Early treatment of an ectopic pregnancy with methotrexate is a viable alternative to surgical treatment which was developed in the 1980s. If administered early in the pregnancy, methotrexate terminates the growth of the developing embryo; this may cause an abortion, or the developing embryo may then be either resorbed by the woman's body or pass with a menstrual period. Contraindications include liver, kidney, or blood disease, as well as an ectopic embryonic mass > 3.5 cm.
Also, it may lead to the inadvertent termination of an undetected intrauterine pregnancy, or severe abnormality in any surviving pregnancy. Therefore, it is recommended that methotrexate should only be administered when hCG has been serially monitored with a rise less than 35% over 48 hours, which practically excludes a viable intrauterine pregnancy.
Acute fatty liver of pregnancy is best treated in a centre with expertise in hepatology, high-risk obstetrics, maternal-fetal medicine and neonatology. The physicians who treat this condition will often consult with experts in liver transplantation in severe cases. Admission to the intensive care unit is recommended.

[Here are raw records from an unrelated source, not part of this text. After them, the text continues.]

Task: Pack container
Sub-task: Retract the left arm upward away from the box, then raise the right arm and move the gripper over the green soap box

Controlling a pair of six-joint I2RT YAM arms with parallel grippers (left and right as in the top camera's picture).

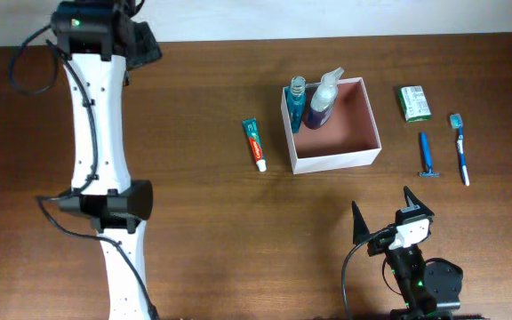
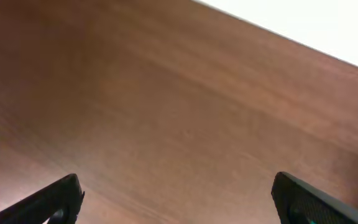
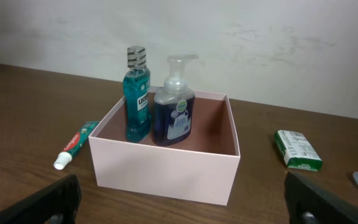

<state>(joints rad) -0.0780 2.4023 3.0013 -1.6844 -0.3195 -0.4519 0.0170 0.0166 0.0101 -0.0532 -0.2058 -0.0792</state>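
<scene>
The container (image 1: 363, 153), a square white-walled box with a reddish-brown inside, sits at the table's middle right; it also shows in the right wrist view (image 3: 166, 168). A teal mouthwash bottle (image 1: 296, 98) (image 3: 137, 102) and a blue soap pump bottle (image 1: 321, 102) (image 3: 174, 115) stand inside it at the left. A toothpaste tube (image 1: 254, 144) (image 3: 76, 144) lies left of it. A green-and-white packet (image 1: 414, 103) (image 3: 298, 150), a blue razor (image 1: 426, 156) and a toothbrush (image 1: 460, 148) lie to its right. My right gripper (image 1: 389, 212) (image 3: 182, 205) is open and empty, in front of the container. My left gripper (image 2: 176, 196) is open over bare table.
The left arm (image 1: 105, 178) runs along the table's left side, its gripper near the back edge (image 1: 140, 40). A white wall lies beyond the table's back edge.
</scene>
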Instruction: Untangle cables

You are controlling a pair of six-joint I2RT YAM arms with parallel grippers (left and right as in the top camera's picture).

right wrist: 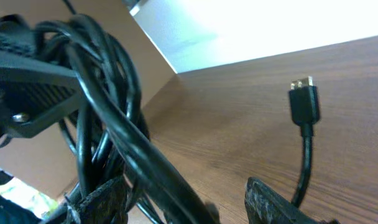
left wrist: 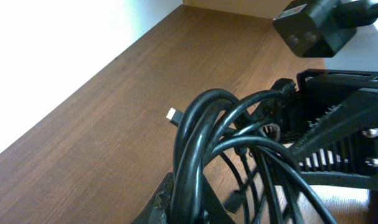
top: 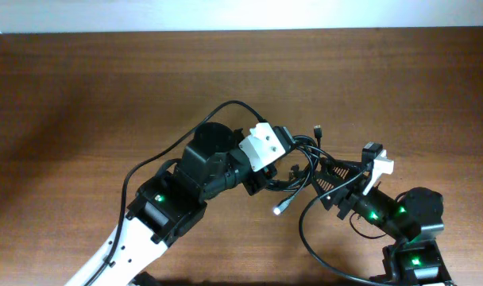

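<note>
The cables (top: 307, 163) bunch mid-table, pressed between both grippers. Our right gripper (right wrist: 186, 202) gapes wide, one strand crossing the gap. The bundle hides our left gripper (top: 291, 171), so we cannot tell its grip.

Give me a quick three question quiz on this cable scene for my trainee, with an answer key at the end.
1. True or false: the cable tangle is already separated into straight runs.
2. Multiple choice: the tangled cables are A black, B red, C yellow.
3. Short answer: what surface lies below the tangle?

Key: 1 false; 2 A; 3 the brown wooden table.
</note>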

Initial treatment involves supportive management with intravenous fluids, intravenous glucose and blood products, including fresh frozen plasma and cryoprecipitate to correct DIC. The foetus should be monitored with cardiotocography. After the mother is stabilized, arrangements are usually made for delivery. This may occur vaginally, but, in cases of severe bleeding or compromise of the mother's status, a caesarian section may be needed. Often AFLP is not diagnosed until the mother and baby are in trouble, so it is most likely that an emergency C-section is needed.
The complications of acute fatty liver of pregnancy may require treatment after delivery, especially if pancreatitis occurs. Liver transplantation is rarely required for treatment of the condition, but may be needed for mothers with severe DIC, those with rupture of the liver, or those with severe encephalopathy.
No treatment is necessary for a diagnosis of complete miscarriage (so long as ectopic pregnancy is ruled out). In cases of an incomplete miscarriage, empty sac, or missed abortion there are three treatment options: watchful waiting, medical management, and surgical treatment. With no treatment (watchful waiting), most miscarriages (65–80%) will pass naturally within two to six weeks. This treatment avoids the possible side effects and complications of medications and surgery, but increases the risk of mild bleeding, need for unplanned surgical treatment, and incomplete miscarriage. Medical treatment usually consists of using misoprostol (a prostaglandin) to contract the uterus, expelling remaining tissue out of the cervix. This works within a few days in 95% of cases. Vacuum aspiration or sharp curettage can be used, though vacuum aspiration is lower-risk and more common.